I ran the fabric-to-be-ruffled through the ruffler with the lower edge of the next tier, doing each tier of each side in turn.  The bottom ruffle was the farthest off, leaving maybe eight inches extra unruffled, but that was close enough.  The other ruffles were up to two inches extra, which is pretty close.  I did the ruffling with the tex 24 thread, then went back and did proper seams with the usual tex 40.  Of course I serged everything, and I'm still picking little threads off of everywhere.

 

I thought about top stitching at every horizontal seam in the skirt, but decided against it.  I'm not confident in how they'll come out of being laundered, but that's for future me to deal with.

The bodice is straightforward.  I chose to do visible facings for the print contrast up there

I thought about adding some trim to cover the less than perfect pressed and stitched edge, but, given the overall...everything...of this dress, I don't think it's too obvious.

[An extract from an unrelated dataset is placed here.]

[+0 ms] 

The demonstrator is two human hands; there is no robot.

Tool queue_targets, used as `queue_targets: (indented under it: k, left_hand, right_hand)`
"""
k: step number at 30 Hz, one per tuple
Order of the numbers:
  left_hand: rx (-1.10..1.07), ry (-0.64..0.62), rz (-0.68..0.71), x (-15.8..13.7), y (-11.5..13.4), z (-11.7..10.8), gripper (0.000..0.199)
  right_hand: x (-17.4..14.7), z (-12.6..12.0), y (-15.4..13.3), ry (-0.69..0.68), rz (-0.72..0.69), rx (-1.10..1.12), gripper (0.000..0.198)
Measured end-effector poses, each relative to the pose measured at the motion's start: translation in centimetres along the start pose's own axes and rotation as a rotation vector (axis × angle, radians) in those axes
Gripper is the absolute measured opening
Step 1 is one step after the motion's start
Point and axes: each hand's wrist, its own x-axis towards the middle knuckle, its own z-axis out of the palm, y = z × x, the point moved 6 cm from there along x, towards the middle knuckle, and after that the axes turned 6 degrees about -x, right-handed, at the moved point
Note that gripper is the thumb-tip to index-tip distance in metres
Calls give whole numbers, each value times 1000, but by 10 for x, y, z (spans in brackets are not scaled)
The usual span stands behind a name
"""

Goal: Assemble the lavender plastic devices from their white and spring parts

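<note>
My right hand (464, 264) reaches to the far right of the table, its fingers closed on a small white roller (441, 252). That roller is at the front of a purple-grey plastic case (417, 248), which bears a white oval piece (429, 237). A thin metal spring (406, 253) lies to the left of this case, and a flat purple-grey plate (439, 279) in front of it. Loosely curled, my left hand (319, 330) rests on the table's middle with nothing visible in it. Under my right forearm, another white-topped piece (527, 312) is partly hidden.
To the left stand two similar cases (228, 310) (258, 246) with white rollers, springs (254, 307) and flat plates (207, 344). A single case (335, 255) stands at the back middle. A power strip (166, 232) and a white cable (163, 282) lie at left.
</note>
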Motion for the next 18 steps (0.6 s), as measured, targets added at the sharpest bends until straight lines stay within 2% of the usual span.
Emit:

I also remembered that I have a shorter bell sleeve variation prepared for this pattern--it's Fake Burda 6401, of course it is--so I went with that, because I didn't have a huge amount of the haunted house print left.  I cut the sleeve bands a bit wider than the pattern piece I have, which is meant for the sleeve version that hits closer to the elbow...not that I have big bulging biceps, but I do have issues with things being too tight around my upper arms, and this worked out fine.  Do I know how much I added?  Pfft.

I did take a tiny bit of care to place the strips of the haunted house print that showed more purple on the front of the skirt.  I also acknowledge that the haunted house print is cut on grain, even if it is, as it turns out, not really printed on grain.


And, look: pictures of me wearing it!

It is certainly not as massive and dramatic as the PerfectJacket dresses, but it's still pretty massive and dramatic.


I had made a shirt from the haunted house print a few years ago (nine?  nine years ago???), but I never really gave it a chance because there's just so much yellow and orange in the print--while I do tolerate yellows and oranges in Halloween prints, I just didn't like the combination of them in this one.  I think the teal around the neckline helps make the print work for me now, as well as the fact that there are so many other prints going on in the whole dress.

This was actually a fairly quick project, and it has definitely added "pieced tiers" to my print mixing/stash busting repertoire.